One; imagine that, at the same time as the engine of your ship is ignited, there is also a device detonated inside the ship. If timed correctly, the difference between the two would equal out, right? For now, there's one huge problem and that's making sure the aim is correct, because, if you collide with an asteroid or something, you'd just spin out of control, but if you could measure the trajectory perfectly, there would be nothing in the way of that, if space, truly, is a vacuum which could accommodate fast travel. Next, there's the slowing down. Once the blast has burned out, you would naturally slow down, but the process of slowing down an object from something in the area of the speed of light would take immensely long, but you can calculate how long you go by adjusting the strength of the device according to distance. If there is some kind of resistance in space, fine, and if not, you can fire an engine in the nose end of the ship and initiate the stopping sequence that way. If there is only miniscule mass the stopping force would have to be on a par with the start force, and, again, if you detonate outside and inside at exaclty the same time, then you won't have a problem, right? Relative to ... the sides of the "ship", your pod hasn't moved at all. In short, dead accuracy is the way to go.

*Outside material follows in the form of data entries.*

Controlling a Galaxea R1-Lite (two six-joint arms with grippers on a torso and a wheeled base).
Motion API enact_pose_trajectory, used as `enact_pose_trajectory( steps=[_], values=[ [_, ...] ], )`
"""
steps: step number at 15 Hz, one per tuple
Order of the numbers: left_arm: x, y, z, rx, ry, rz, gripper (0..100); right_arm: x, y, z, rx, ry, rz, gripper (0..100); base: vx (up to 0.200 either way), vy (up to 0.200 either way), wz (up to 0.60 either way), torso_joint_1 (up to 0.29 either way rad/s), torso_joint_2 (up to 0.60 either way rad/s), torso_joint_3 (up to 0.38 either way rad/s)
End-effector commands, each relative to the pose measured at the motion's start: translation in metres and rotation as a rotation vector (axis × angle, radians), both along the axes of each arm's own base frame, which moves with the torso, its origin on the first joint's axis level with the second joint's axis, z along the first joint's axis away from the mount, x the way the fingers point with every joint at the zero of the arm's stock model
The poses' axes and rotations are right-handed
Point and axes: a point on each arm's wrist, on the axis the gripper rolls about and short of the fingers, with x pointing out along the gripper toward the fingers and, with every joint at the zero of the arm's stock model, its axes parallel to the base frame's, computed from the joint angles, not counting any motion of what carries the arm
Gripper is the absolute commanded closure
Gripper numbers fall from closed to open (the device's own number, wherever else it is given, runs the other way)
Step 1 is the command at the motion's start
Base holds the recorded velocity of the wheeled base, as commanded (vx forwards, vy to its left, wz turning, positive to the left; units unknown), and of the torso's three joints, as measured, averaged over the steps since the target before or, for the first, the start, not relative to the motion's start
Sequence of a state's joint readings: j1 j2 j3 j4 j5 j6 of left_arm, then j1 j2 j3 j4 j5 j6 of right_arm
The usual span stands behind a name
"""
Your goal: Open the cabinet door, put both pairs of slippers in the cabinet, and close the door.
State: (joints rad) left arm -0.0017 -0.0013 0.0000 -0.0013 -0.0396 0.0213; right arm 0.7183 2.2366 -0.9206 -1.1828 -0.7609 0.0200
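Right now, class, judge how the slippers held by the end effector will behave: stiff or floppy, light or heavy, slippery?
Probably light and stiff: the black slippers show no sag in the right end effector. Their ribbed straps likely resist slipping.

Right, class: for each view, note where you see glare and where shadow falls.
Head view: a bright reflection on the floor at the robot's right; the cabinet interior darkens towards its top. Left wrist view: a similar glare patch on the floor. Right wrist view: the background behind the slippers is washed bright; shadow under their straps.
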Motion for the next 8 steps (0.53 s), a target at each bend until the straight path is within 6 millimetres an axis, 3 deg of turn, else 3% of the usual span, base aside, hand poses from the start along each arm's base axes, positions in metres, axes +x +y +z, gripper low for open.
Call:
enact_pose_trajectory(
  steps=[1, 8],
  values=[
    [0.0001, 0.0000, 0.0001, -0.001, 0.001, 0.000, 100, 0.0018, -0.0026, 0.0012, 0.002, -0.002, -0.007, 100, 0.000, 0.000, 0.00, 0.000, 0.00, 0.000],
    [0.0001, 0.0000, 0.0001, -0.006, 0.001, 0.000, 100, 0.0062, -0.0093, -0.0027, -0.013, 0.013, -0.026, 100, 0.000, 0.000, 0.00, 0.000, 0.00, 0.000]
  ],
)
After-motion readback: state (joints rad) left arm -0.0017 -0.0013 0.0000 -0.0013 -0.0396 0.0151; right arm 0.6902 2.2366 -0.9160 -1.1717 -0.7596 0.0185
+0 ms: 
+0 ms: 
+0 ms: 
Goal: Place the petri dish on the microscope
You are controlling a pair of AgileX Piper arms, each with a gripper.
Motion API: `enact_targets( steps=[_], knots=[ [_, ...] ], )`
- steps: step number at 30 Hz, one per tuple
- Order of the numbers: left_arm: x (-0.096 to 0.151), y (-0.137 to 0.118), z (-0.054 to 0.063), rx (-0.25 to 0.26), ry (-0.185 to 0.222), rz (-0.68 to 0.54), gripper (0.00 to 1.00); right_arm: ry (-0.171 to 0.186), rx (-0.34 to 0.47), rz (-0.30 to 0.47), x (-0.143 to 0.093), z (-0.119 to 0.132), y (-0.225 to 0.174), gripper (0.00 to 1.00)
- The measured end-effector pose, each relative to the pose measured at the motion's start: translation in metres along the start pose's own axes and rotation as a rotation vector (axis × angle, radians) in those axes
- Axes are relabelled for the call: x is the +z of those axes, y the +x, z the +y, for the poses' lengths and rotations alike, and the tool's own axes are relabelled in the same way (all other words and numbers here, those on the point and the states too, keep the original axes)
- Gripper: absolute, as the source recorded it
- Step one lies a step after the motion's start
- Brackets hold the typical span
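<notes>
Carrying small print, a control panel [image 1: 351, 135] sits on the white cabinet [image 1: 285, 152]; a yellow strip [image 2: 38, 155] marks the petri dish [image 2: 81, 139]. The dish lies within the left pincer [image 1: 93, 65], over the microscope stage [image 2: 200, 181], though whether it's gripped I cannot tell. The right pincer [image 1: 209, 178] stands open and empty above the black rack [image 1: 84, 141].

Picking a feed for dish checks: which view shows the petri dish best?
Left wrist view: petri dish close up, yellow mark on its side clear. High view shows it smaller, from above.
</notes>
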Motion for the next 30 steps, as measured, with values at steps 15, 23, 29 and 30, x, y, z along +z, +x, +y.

Two; imagine a huge construction with several hundred stories of tunnels with rails in them, which all contained a smaller pod except the one in which you have the astronauts, and imagine also that the pods of this Matryoshka ship has springs in both ends and, when the ship speeds up or slows down, the springs lessen the impact, and reduce G-forces to an acceptable minimum. The challenge as I see it here, is not just accuracy, but sheer size, since the force of, even, a jet engine in a vacuum would be immense and, so, you'd need 100s, maybe 1.000s of pods. I'm sure that having vacuum inside the tunnels would help, since that would lessen the immediate impact, but it would make the length of the tunnels a great deal bigger.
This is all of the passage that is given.